● WHAT YOU ARE ASKED TO DO
Copy out all of the data below exactly, so that no word differs from the original.

___

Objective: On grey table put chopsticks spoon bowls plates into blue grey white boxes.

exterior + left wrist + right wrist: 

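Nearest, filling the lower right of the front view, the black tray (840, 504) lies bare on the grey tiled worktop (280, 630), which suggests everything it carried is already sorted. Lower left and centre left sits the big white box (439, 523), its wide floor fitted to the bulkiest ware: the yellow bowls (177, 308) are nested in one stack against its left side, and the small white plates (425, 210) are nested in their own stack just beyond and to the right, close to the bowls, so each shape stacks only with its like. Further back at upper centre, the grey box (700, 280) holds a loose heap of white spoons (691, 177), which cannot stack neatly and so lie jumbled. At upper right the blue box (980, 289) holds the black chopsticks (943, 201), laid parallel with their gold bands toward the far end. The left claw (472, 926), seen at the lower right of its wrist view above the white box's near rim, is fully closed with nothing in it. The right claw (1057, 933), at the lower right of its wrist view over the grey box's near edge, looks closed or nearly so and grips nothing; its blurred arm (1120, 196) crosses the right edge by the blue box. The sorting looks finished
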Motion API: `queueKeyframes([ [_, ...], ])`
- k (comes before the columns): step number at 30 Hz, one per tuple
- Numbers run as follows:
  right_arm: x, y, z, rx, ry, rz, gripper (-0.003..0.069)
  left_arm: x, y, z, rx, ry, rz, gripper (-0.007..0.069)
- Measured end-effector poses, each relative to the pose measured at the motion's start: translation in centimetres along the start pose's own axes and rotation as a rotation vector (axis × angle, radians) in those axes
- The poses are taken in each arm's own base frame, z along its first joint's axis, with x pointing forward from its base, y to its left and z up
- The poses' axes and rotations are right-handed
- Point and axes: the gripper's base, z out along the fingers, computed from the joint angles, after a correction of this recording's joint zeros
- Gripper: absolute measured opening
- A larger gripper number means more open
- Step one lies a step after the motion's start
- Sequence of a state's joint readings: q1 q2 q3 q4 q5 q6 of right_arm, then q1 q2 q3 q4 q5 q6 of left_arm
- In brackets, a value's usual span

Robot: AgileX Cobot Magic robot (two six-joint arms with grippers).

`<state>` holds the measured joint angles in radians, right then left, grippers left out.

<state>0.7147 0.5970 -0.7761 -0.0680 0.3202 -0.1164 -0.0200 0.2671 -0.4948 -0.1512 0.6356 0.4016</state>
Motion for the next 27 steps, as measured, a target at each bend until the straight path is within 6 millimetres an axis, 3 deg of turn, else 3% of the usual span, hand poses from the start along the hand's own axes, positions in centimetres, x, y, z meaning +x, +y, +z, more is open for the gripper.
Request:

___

● ANSWER SPACE
Objective: On grey table put chopsticks spoon bowls plates into blue grey white boxes.

exterior + left wrist + right wrist: 

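Nearest, filling the lower right of the front view, the black tray (840, 504) lies bare on the grey tiled worktop (280, 630), which suggests everything it carried is already sorted. Lower left and centre left sits the big white box (439, 523), its wide floor fitted to the bulkiest ware: the yellow bowls (177, 308) are nested in one stack against its left side, and the small white plates (425, 210) are nested in their own stack just beyond and to the right, close to the bowls, so each shape stacks only with its like. Further back at upper centre, the grey box (700, 280) holds a loose heap of white spoons (691, 177), which cannot stack neatly and so lie jumbled. At upper right the blue box (980, 289) holds the black chopsticks (943, 201), laid parallel with their gold bands toward the far end. The left claw (472, 926), seen at the lower right of its wrist view above the white box's near rim, is fully closed with nothing in it. The right claw (1057, 933), at the lower right of its wrist view over the grey box's near edge, looks closed or nearly so and grips nothing; its blurred arm (1120, 196) crosses the right edge by the blue box. The sorting looks finished
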Motion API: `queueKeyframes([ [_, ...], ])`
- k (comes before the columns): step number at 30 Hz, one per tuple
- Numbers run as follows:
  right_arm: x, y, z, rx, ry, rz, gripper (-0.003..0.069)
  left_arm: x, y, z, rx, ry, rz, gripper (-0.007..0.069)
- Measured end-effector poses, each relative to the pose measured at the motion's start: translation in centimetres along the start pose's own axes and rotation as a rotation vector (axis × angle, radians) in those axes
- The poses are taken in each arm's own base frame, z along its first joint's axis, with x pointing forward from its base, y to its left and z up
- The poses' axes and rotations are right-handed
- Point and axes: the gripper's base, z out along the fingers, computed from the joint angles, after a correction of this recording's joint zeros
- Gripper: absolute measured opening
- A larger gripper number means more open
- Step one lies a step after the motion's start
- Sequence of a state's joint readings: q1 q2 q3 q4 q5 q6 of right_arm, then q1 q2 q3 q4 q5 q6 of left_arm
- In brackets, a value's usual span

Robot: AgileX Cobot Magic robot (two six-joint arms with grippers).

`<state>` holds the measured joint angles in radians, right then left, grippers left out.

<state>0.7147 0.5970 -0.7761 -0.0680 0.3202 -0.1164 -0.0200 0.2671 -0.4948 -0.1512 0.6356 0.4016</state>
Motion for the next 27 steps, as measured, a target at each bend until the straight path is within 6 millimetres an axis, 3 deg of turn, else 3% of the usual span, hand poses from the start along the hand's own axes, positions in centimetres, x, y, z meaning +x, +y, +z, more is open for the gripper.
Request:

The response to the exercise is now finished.